Schweiger Rolf · Ständerat · 2010-09-28

Schweiger Rolf · Ständerat · Zug · Freisinnig-demokratische Fraktion · 2010-09-28

Wortprotokoll

Eine ganz kurze Erklärung: Wir haben in aller Transparenz darauf hingewiesen, wie die zeitlichen Verhältnisse waren. Nochmals: Die Botschaft des Bundesrates kam im späten Winter oder im frühen Frühling in die Kommission. Wir hatten unmittelbar nach der Frühjahrssession die erste Sitzung, und es wurden Anhörungen durchgeführt. Wir hatten vor der Sommersession eine zweite Sitzung, in der dann erstmals Anträge zur Mehrwertabgabe kamen. Wir erteilten einen Auftrag, diese Frage abzuklären. Der Bericht lag uns nach den Sommerferien vor, um den 15. August herum. Am 17. August führten wir eine Sitzung durch. Wir konnten die Anhörungen nicht durchführen, und zwar aus dem ganz einfachen Grund, dass gemäss dem Parlamentsgesetz die Fristen laufen. Wenn wir einen Gegenvorschlag machen wollen, ist es zwingend notwendig, dies in der Herbstsession zu tun. Wir mussten akzeptieren, dass es in letzter Konsequenz und auch unter Ausnützung aller denkbarer Reserven sonst nicht möglich gewesen wäre, die Vorlage in diese Herbstsession zu bringen.

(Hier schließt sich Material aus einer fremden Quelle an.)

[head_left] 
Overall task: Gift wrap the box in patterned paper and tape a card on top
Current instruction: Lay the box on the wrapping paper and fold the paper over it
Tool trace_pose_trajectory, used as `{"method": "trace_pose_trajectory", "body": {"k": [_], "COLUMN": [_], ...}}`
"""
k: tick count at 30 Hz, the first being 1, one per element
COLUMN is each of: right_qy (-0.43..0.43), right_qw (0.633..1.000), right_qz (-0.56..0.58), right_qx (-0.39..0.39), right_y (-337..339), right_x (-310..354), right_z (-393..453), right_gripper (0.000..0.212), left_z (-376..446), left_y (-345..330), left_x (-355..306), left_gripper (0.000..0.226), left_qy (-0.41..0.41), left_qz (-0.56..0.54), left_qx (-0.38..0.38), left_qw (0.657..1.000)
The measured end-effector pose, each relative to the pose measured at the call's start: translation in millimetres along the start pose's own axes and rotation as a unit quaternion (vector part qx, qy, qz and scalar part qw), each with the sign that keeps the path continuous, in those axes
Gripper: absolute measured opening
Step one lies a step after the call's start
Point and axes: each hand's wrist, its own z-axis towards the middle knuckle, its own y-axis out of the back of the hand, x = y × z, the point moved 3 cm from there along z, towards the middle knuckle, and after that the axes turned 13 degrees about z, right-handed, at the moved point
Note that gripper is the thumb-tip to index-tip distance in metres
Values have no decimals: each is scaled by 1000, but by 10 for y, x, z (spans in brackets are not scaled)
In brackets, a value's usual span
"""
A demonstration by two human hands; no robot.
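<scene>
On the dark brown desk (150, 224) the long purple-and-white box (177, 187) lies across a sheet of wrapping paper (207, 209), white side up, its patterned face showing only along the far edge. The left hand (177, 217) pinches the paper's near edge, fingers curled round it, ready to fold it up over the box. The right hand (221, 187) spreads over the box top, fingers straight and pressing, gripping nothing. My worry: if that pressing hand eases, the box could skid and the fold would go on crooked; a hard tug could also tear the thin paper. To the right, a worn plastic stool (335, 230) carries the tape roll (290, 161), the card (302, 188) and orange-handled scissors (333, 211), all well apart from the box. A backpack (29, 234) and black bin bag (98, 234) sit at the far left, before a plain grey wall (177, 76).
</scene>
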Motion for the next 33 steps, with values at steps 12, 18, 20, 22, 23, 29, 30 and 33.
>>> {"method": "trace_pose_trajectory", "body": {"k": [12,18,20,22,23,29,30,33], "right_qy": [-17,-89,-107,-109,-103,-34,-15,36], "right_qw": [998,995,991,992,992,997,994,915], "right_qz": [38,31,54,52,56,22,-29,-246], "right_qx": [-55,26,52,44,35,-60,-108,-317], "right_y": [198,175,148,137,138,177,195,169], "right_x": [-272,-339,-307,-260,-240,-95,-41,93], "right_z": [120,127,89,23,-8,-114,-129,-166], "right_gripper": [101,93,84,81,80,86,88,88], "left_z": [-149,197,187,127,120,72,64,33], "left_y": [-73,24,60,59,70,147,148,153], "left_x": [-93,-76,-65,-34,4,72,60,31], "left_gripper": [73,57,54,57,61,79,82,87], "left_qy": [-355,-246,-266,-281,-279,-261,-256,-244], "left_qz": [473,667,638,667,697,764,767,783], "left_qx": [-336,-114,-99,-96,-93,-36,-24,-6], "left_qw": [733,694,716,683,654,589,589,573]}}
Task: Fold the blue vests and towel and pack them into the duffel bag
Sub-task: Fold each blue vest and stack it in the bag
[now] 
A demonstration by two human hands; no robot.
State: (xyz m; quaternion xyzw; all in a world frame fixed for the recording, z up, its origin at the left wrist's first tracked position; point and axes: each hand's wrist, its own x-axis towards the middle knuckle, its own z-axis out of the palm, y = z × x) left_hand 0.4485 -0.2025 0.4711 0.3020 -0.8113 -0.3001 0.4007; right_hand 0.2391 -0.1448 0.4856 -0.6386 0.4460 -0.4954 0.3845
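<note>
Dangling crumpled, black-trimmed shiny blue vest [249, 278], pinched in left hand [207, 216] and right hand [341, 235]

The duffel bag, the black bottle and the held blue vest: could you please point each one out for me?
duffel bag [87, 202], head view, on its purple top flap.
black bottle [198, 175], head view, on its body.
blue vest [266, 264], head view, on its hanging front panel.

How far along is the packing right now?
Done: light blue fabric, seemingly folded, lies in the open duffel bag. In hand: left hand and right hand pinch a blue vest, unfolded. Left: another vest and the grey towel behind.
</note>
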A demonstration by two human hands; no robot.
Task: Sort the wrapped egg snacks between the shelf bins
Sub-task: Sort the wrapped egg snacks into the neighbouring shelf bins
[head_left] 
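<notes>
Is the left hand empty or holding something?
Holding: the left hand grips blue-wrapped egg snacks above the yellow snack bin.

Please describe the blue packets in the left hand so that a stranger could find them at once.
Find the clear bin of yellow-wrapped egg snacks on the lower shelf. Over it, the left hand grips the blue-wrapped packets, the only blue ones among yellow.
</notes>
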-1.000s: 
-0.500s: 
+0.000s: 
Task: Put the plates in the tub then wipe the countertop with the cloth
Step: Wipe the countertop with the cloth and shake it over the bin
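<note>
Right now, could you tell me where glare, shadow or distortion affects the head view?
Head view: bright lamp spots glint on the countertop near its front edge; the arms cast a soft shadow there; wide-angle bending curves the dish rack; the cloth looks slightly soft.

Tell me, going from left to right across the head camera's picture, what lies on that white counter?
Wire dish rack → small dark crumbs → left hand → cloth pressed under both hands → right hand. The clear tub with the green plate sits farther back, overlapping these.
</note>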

Die Frage war für uns ganz einfach: Wollen wir einen Gegenvorschlag machen - und das sahen wir als vernünftig an -, im Bewusstsein dessen, dass dies unter Zeitdruck geschehen würde? Und wir nahmen ganz bewusst in Kauf - wir haben in der Kommission mehrmals darüber diskutiert -, dass der Finish im Nationalrat gemacht wird. Wenn wir der Fristverlängerung zustimmen, hat der Nationalrat ein Jahr Zeit für eine Frage, die wir in etwa zwei Monaten behandeln mussten. Das ist auch Parlament: Wir müssen gewisse Perfektionsüberlegungen hintanstellen, wenn uns zeitliche Vorgaben zwingen, schnell zu handeln.